**Aim of the task**.
Each line of the data must be given back verbatim, with pictures removed.

**Raw data**.

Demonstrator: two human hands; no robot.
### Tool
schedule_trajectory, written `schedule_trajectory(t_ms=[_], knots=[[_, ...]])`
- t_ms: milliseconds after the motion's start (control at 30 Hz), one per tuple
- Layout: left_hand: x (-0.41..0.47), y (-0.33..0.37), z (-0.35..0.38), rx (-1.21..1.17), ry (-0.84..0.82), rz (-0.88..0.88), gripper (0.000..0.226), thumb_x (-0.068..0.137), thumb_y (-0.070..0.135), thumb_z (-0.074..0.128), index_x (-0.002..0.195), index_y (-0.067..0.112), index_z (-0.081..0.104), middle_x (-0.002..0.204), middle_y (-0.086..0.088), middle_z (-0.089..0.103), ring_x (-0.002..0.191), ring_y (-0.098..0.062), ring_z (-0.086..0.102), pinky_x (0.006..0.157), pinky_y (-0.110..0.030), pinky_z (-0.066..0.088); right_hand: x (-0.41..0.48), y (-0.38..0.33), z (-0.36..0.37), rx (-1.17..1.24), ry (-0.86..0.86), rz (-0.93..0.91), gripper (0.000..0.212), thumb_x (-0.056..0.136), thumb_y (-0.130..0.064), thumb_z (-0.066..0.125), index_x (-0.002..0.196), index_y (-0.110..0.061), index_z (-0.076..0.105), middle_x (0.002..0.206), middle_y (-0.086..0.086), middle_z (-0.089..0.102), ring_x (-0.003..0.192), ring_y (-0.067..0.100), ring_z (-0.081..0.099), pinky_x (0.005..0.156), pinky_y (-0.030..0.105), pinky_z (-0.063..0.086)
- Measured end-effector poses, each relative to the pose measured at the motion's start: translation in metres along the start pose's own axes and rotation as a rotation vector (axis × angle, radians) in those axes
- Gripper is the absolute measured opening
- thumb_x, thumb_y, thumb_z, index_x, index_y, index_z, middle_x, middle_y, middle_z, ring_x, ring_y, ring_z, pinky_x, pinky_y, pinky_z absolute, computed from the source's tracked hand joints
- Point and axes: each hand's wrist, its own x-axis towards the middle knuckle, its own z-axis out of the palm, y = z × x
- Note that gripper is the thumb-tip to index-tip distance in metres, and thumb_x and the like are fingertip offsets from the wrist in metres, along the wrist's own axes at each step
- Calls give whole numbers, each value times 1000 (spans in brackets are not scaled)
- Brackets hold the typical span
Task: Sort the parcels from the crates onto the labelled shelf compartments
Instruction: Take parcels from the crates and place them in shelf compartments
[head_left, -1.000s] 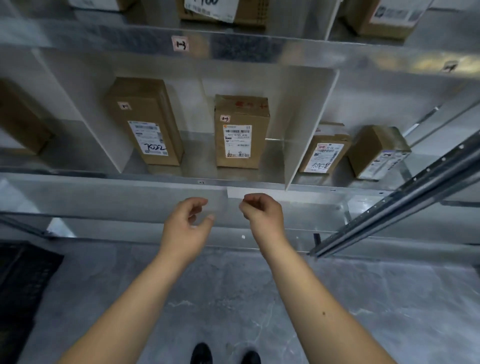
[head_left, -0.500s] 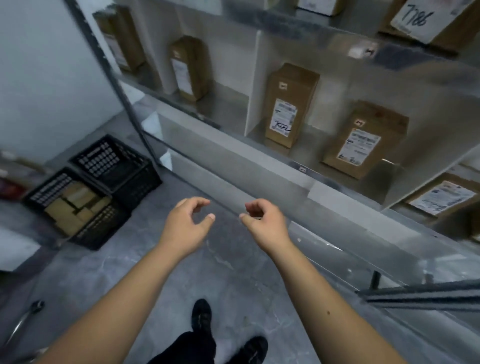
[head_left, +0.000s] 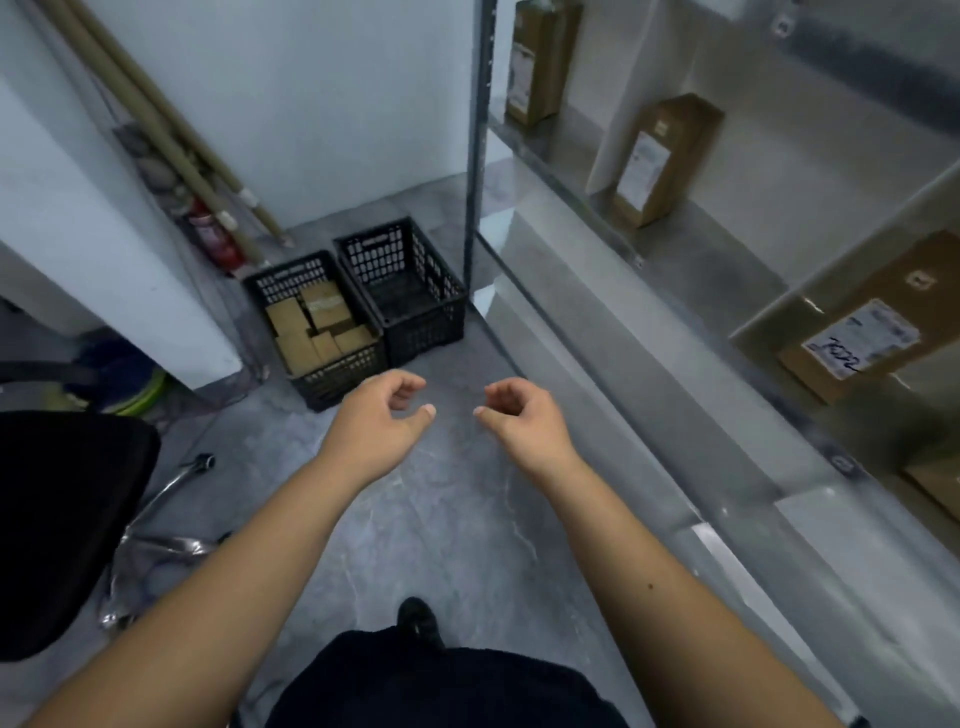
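Note:
Two black plastic crates stand on the grey floor ahead. The left crate (head_left: 332, 382) holds several brown cardboard parcels (head_left: 317, 325); the right crate (head_left: 431, 332) looks bare inside. My left hand (head_left: 376, 421) and my right hand (head_left: 519, 418) hang in front of me above the floor, fingers loosely curled, holding nothing. The metal shelf (head_left: 649, 322) runs along my right with labelled parcels standing in its compartments: one far back (head_left: 540, 62), one further along (head_left: 665, 161), and a near one marked with handwriting (head_left: 878, 322).
A black office chair (head_left: 62, 519) with a chrome base stands at my left. Cardboard tubes (head_left: 171, 135) lean in the far corner by a white wall. A shelf upright (head_left: 475, 156) rises beside the right crate.
My view has swung left, away from the shelf face toward the crates on the floor. Both hands have kept their loose, unladen pose in front of me.

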Motion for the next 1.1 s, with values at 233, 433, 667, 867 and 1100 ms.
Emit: schedule_trajectory(t_ms=[233,433,667,867,1100], knots=[[52,-50,-71,-112,121,-111,24,91,35,77,113,34,67,111,14,65,104,-12,64,97,-39,55,62,-49,89,57,-157,2,19,82,-23,83,93,-30,68,97,-2,71,90,15,68,92,40,58],[108,-76,-102,-151,204,-216,25,91,33,77,114,31,69,111,10,68,100,-10,66,94,-35,55,135,-79,129,54,-256,17,21,73,-32,80,92,-28,70,92,-3,71,85,15,67,81,39,57],[210,-77,-117,-139,266,-329,27,92,28,75,118,28,67,111,11,67,103,-12,66,95,-32,54,265,-104,162,52,-387,-15,17,84,-15,80,97,-22,70,93,2,71,83,15,64,79,36,54],[291,-76,-126,-149,301,-461,26,91,31,75,114,33,63,115,4,67,107,-15,65,96,-33,53,360,-126,183,-21,-519,-7,19,88,-12,78,106,-12,70,93,2,69,87,16,66,90,47,57],[359,-107,-154,-251,279,-546,29,93,30,76,120,29,63,118,4,64,111,-15,65,94,-27,49,440,-152,226,-34,-555,87,14,90,-13,76,100,-21,69,95,-1,70,97,21,69,97,51,58]])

**Answer to this task**.
Demonstrator: two human hands; no robot.
### Tool
schedule_trajectory, written `schedule_trajectory(t_ms=[_], knots=[[_, ...]])`
- t_ms: milliseconds after the motion's start (control at 30 Hz), one per tuple
- Layout: left_hand: x (-0.41..0.47), y (-0.33..0.37), z (-0.35..0.38), rx (-1.21..1.17), ry (-0.84..0.82), rz (-0.88..0.88), gripper (0.000..0.226), thumb_x (-0.068..0.137), thumb_y (-0.070..0.135), thumb_z (-0.074..0.128), index_x (-0.002..0.195), index_y (-0.067..0.112), index_z (-0.081..0.104), middle_x (-0.002..0.204), middle_y (-0.086..0.088), middle_z (-0.089..0.103), ring_x (-0.002..0.191), ring_y (-0.098..0.062), ring_z (-0.086..0.102), pinky_x (0.006..0.157), pinky_y (-0.110..0.030), pinky_z (-0.066..0.088); right_hand: x (-0.41..0.48), y (-0.38..0.33), z (-0.36..0.37), rx (-1.17..1.24), ry (-0.86..0.86), rz (-0.93..0.91), gripper (0.000..0.212), thumb_x (-0.056..0.136), thumb_y (-0.130..0.064), thumb_z (-0.066..0.125), index_x (-0.002..0.196), index_y (-0.110..0.061), index_z (-0.076..0.105), middle_x (0.002..0.206), middle_y (-0.086..0.086), middle_z (-0.089..0.102), ring_x (-0.003..0.192), ring_y (-0.067..0.100), ring_z (-0.081..0.099), pinky_x (0.005..0.156), pinky_y (-0.030..0.105), pinky_z (-0.063..0.086)
- Measured end-effector poses, each relative to the pose measured at the motion's start: translation in metres along the start pose's own axes and rotation as a rotation vector (axis × angle, radians) in those axes
- Gripper is the absolute measured opening
- thumb_x, thumb_y, thumb_z, index_x, index_y, index_z, middle_x, middle_y, middle_z, ring_x, ring_y, ring_z, pinky_x, pinky_y, pinky_z absolute, computed from the source's tracked hand joints
- Point and axes: each hand's wrist, its own x-axis towards the middle knuckle, its own z-axis out of the palm, y = z × x
- Note that gripper is the thumb-tip to index-tip distance in metres, and thumb_x and the like are fingertip offsets from the wrist in metres, along the wrist's own axes at each step
- Calls give whole numbers, each value times 1000 (spans in brackets are not scaled)
- Brackets hold the typical span
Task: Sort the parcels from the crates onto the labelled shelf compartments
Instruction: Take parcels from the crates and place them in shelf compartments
[head_left, -1.000s] 
[head_left, -0.500s] 
[head_left, +0.000s] 
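Note:
Two black plastic crates stand on the grey floor ahead. The left crate (head_left: 332, 382) holds several brown cardboard parcels (head_left: 317, 325); the right crate (head_left: 431, 332) looks bare inside. My left hand (head_left: 376, 421) and my right hand (head_left: 519, 418) hang in front of me above the floor, fingers loosely curled, holding nothing. The metal shelf (head_left: 649, 322) runs along my right with labelled parcels standing in its compartments: one far back (head_left: 540, 62), one further along (head_left: 665, 161), and a near one marked with handwriting (head_left: 878, 322).
A black office chair (head_left: 62, 519) with a chrome base stands at my left. Cardboard tubes (head_left: 171, 135) lean in the far corner by a white wall. A shelf upright (head_left: 475, 156) rises beside the right crate.
My view has swung left, away from the shelf face toward the crates on the floor. Both hands have kept their loose, unladen pose in front of me.
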
Motion for the next 1.1 s, with values at 233, 433, 667, 867 and 1100 ms.
Emit: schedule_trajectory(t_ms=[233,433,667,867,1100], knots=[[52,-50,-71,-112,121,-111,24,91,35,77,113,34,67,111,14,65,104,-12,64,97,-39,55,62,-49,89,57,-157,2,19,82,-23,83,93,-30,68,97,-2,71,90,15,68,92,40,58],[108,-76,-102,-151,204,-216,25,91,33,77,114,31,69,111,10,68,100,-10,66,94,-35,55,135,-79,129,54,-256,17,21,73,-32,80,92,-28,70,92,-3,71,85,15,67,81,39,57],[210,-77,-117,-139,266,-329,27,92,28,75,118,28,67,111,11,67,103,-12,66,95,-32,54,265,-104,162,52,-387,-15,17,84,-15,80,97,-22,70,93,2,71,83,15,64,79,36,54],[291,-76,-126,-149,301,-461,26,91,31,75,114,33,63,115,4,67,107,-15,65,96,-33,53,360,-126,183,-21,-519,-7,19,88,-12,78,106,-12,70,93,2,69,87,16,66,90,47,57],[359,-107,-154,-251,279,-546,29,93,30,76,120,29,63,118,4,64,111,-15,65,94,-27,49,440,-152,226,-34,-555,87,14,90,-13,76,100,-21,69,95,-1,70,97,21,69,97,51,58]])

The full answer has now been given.